In game six of last year’s World Series, with the Texas Rangers one strike away from clinching the franchise’s first championship, Lance Berkman, the St. Louis Cardinals’ aged first baseman whose thick physique and round face had earned him the nickname “Fat Elvis,” lined an inside fastball into shallow right-center, plating the tying run from second base. Even though he had just fulfilled the childhood fantasy of nearly everyone playing and watching the game that night by rescuing his team from World Series defeat, Berkman betrayed little emotion. Instead, he stoically slipped off his batting gloves and leaned in to listen to the instructions of the first-base coach, as if it were yet another humdrum hit in his distinguished career.

Until David Freese lofted a walk-off home run to center in the eleventh inning, Berkman remained in a state of what appeared to be Zen-like empty-headedness, his posture relaxed but attentive, his expressions varying little with each pendulous momentum shift. It was as though he were the only person in Busch Stadium who failed to comprehend the magnitude of the moment. When asked afterward what he was thinking about during his do-or-die at-bat in the tenth inning, Berkman simply replied, “Nothing.” This answer reinforced a central point in David Foster Wallace’s essay “How Tracy Austin Broke My Heart”:

It is not an accident that great athletes are often called ‘naturals,’ because they can, in performance, be totally present: they can proceed on instinct and muscle memory and autonomic will such that agent and action are one … The real, many-veiled answer to the question of just what goes through a great player’s mind as he stands at the center of hostile crowd-noise and lines up to the free-throw that will decide the game might well be: nothing at all.
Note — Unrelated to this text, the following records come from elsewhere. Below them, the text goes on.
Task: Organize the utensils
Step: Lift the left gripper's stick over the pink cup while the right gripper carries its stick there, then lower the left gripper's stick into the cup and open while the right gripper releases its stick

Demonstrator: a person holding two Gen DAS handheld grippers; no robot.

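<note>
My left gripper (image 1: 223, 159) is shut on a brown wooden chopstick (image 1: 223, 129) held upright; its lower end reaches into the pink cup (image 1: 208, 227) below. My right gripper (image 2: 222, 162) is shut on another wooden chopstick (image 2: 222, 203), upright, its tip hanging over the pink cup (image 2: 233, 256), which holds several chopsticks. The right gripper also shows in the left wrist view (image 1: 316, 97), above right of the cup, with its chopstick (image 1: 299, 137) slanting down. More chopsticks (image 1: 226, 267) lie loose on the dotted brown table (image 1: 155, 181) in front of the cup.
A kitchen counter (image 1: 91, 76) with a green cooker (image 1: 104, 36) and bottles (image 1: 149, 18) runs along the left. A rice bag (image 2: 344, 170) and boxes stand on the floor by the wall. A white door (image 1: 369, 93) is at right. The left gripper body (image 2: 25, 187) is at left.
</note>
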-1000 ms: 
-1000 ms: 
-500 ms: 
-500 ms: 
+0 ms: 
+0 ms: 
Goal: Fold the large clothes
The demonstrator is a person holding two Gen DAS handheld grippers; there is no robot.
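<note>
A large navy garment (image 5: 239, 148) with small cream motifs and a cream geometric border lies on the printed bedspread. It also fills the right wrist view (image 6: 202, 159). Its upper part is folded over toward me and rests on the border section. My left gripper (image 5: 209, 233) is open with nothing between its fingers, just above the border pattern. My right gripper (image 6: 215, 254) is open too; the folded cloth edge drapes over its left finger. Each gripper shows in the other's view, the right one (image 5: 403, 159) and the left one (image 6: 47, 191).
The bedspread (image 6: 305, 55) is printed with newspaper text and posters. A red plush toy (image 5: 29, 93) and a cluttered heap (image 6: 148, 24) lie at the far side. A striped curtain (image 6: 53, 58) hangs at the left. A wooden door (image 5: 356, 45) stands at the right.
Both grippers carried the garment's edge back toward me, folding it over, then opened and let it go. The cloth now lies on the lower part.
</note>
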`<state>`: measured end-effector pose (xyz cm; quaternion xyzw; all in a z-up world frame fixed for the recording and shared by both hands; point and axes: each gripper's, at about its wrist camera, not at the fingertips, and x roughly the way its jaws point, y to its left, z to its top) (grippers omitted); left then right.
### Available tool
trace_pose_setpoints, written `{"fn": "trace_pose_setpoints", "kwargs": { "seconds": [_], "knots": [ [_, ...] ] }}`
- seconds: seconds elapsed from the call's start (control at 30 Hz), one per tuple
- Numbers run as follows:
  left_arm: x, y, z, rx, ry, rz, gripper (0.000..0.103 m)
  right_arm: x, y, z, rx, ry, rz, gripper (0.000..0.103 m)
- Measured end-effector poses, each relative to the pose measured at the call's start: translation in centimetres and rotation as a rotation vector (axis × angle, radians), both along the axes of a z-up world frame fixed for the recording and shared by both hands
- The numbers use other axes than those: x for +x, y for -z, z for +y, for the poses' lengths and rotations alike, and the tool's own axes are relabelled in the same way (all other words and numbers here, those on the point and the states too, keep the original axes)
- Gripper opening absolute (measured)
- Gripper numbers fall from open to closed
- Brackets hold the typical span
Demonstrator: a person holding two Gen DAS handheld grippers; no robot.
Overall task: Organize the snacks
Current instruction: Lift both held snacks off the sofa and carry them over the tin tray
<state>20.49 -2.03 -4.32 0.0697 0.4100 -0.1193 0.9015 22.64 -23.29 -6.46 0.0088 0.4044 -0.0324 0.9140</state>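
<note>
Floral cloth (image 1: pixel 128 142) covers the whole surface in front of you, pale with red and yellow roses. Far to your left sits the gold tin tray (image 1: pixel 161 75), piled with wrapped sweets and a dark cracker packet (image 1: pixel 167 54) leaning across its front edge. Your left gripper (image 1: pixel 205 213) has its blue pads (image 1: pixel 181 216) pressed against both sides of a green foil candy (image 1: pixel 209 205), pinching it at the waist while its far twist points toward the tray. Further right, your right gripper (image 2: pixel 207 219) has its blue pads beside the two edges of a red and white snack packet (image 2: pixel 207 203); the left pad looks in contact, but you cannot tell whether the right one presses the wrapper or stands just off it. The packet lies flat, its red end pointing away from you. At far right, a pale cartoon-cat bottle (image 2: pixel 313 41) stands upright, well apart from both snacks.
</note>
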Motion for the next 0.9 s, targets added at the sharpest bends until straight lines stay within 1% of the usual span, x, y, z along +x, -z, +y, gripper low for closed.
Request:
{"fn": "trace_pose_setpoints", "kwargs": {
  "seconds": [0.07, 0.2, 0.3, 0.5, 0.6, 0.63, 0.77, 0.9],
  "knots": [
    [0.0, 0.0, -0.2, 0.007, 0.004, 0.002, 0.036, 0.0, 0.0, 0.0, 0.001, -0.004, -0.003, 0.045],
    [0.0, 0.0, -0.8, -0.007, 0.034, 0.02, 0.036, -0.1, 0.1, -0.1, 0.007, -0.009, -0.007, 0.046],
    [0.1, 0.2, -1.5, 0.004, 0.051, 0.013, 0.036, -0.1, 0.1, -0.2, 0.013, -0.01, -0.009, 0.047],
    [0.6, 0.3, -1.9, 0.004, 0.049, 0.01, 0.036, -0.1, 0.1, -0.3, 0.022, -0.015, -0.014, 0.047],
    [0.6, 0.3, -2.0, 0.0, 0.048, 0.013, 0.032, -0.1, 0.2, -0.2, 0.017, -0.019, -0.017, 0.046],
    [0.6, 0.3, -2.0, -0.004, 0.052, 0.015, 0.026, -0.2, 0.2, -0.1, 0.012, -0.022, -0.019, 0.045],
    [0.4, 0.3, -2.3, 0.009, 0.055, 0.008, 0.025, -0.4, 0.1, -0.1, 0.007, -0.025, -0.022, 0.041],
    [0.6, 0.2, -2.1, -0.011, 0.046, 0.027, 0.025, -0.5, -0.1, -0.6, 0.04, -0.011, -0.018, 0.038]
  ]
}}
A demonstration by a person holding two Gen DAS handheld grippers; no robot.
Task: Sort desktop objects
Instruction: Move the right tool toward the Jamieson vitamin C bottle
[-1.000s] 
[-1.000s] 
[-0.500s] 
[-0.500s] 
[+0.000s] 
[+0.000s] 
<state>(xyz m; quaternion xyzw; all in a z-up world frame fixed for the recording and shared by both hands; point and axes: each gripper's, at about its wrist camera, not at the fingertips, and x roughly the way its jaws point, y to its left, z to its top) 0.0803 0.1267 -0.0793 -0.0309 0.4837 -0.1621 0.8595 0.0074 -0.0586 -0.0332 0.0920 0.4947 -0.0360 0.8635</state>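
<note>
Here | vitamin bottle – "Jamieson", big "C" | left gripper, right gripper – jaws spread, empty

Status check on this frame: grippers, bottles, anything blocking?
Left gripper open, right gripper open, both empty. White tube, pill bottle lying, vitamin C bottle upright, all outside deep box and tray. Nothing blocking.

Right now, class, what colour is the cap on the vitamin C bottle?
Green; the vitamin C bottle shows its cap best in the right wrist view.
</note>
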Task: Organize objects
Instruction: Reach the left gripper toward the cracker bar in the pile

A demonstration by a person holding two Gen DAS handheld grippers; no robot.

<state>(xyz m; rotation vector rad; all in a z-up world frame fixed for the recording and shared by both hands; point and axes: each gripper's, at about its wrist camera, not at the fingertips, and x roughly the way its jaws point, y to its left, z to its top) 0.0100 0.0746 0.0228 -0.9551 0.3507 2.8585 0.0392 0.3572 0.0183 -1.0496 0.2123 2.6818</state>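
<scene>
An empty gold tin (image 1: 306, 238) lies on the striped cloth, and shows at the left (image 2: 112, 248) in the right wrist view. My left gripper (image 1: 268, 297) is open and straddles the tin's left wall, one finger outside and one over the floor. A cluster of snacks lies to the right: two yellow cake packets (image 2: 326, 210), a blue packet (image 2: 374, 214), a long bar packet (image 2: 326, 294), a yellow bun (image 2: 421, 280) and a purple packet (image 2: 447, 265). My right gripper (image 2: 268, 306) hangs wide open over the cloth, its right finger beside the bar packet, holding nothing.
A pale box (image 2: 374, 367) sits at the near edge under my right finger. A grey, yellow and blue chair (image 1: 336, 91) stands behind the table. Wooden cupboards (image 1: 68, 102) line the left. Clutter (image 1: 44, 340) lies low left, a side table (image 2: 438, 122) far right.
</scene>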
Even casual fans can recognize when a baseball player appears to be thinking too much at the plate or on the mound. Alex Rodriguez, the talented but unloved New York Yankees’ third baseman, is a prime example. In spite of his many regular-season accomplishments, which garnered him the richest contract in baseball history, Rodriguez has come across, at least superficially, as unconfident in the postseason. In between pitches, Rodriguez tenses his shoulders and stares pensively at the barrel of his bat, begging for its help in delivering a timely hit. In the box, he knits his brow in a way that suggests a self-conscious awareness of the pressure-filled situation. In athlete-speak, he doesn’t appear to be in the moment. When Derek Jeter, his unflappable teammate, grounds out during a crucial at-bat, Yankees’ fans chalk it up to the vagaries of the game; but when Rodriguez does the same, they claim that he choked—an unkind way of saying that he psyched himself out.

Rodriguez is the rare superstar who routinely seems stymied by his in-game thought processes. More commonly, marginal players are the ones who think themselves out of games and, if they do it too often, the major leagues. For that same reason, however, superstars rarely become superlative managers or even coaches once their playing days conclude. They grow tongue-tied when trying to explain the finer points of hitting or pitching, their advice often boiling down to “Don’t think, just do.” A struggling relief pitcher for the St. Louis Cardinals once recalled a conversation he had with the Hall of Fame first baseman Stan Musial on the difficulties of pitching. Musial scoffed at the idea: “You guys make pitching harder than it really is. All you gotta do is find out what a batter can’t hit and pitch him there.” For Musial, pitching came down to mere execution, but for Jim Brosnan, the reliever who included this conversation in his 1960 book, The Long Season—the most masterly self-portrait of an overthinking athlete ever penned—nothing about his chosen occupation could ever be so uncomplicated.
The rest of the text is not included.